On the next play, Ryan threw up a prayer to Leonard Hankerson in the end zone, with the new Falcons receiver making the leaping grab for a score. That play is notable because essentially Hankerson was not open with cornerback Trumaine McBride having good inside position in front of him. But depending on your outlook, Ryan either showed a tremendous amount of trust in Hankerson or poor judgment by firing it into a spot where he thought only his receiver could get it. Hindsight clearly shows us that Ryan’s decision proved to be the right one since Hankerson snagged it for the 10-yard touchdown.
But it also showed something that has also been missing from the Falcons at times in recent years, trust in reserve receivers to go up and make a play. Hankerson notably replaced Harry Douglas as the team’s third option on the outside this year. A noted weakness of Douglas over the years was his limited size and catch radius, making it hard for him to go and get a football when it wasn’t thrown directly at him. On one play against the Giants, Hankerson completely flipped that reality on its head, essentially making a score and catch that Douglas never could or would have.

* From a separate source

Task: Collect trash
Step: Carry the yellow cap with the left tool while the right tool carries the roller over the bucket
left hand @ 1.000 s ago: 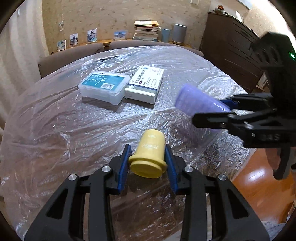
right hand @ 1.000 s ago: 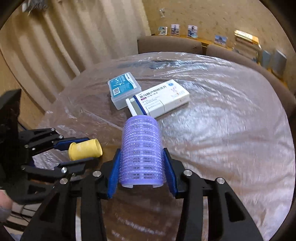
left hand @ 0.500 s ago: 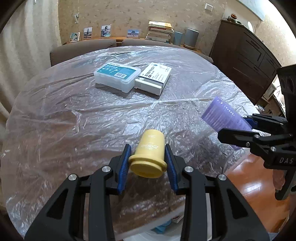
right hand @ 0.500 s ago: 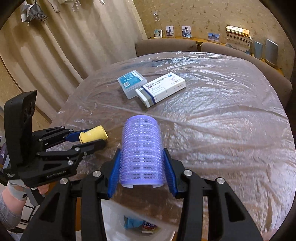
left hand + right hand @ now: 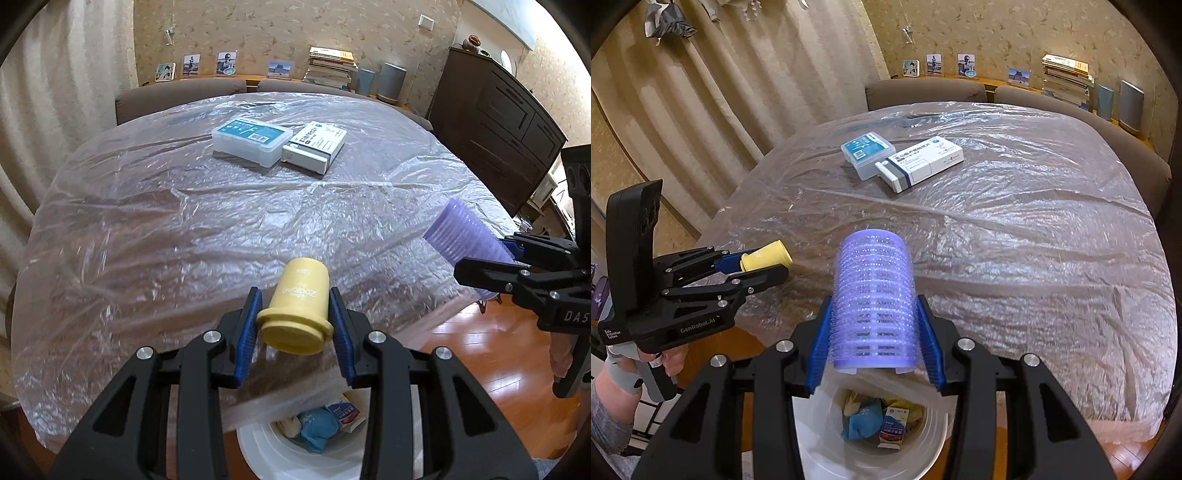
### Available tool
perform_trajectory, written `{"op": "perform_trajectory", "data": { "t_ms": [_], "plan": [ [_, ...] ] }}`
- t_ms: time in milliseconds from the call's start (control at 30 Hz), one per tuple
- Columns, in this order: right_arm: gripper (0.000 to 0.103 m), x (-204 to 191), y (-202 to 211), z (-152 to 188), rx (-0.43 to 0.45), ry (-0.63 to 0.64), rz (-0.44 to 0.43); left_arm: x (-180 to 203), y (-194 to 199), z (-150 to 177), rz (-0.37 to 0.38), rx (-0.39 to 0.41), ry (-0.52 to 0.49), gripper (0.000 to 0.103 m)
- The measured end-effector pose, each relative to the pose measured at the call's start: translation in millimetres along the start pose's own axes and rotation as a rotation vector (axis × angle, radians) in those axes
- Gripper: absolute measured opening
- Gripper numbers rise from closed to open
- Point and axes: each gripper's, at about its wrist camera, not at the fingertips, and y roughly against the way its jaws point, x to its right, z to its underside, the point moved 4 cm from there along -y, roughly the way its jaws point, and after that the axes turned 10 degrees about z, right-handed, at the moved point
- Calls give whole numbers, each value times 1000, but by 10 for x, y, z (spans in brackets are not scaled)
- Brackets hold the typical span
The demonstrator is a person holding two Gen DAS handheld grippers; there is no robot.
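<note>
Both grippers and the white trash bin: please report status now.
Left gripper shut on yellow plastic cap. Right gripper shut on purple hair roller. White trash bin below both, open, nothing in the way.

- A yellow cap [image 5: 299,310] is being held over the table edge, wide rim nearest the camera.
- A purple roller [image 5: 873,299] is being held lengthwise above the white bin [image 5: 820,439].

Table [image 5: 147,229] w/ crinkly glossy plastic film; bristly plastic roller [image 5: 873,295].
</note>
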Motion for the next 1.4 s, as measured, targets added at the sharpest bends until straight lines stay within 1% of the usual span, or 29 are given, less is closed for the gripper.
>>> {"op": "perform_trajectory", "data": {
  "t_ms": [367,733,1233,1400],
  "plan": [
    [43,-89,164,229,-2,20,-7,91,211,217,5,12,7,38],
    [43,-231,285,524,-17,59,12,235,268,526,6,-26,-18,38],
    [43,-325,249,922,-83,75,12,352,130,847,3,-99,-31,38],
    [43,-324,202,1005,-103,80,21,349,24,963,-15,-132,-48,38]
  ]
}}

Biermann’s Position Switch Signals Positive Changes in Falcons Coaches
With that score the Falcons had cut the Giants lead to 20-17 with little more than 12 minutes left in the game. Then on the subsequent Giants series, Biermann made another key play.
This time, Biermann came unblocked off the edge, stuffing Giants running back Rashad Jennings for a loss of one yard on 3rd-and-2. That forced the Giants to punt rather than putting them in field goal range.
Just like his earlier sack, this recent play came once again with Biermann playing the LEO position in the Falcons’ base defensive alignment. It’s a shift from what Biermann’s role was a week ago where he lined up at strong-side linebacker in the team’s base defense. Biermann was clearly miscast in that role, struggling to make tackles in the open field as well as in coverage against Philadelphia Eagles running backs Darren Sproles and DeMarco Murray.
Adjusting Biermann’s role after one week showed another change that makes Falcons fans hopeful about Quinn’s new staff. It indicates that this new staff won’t be as complacent as the old one was when things aren’t clearly clicking.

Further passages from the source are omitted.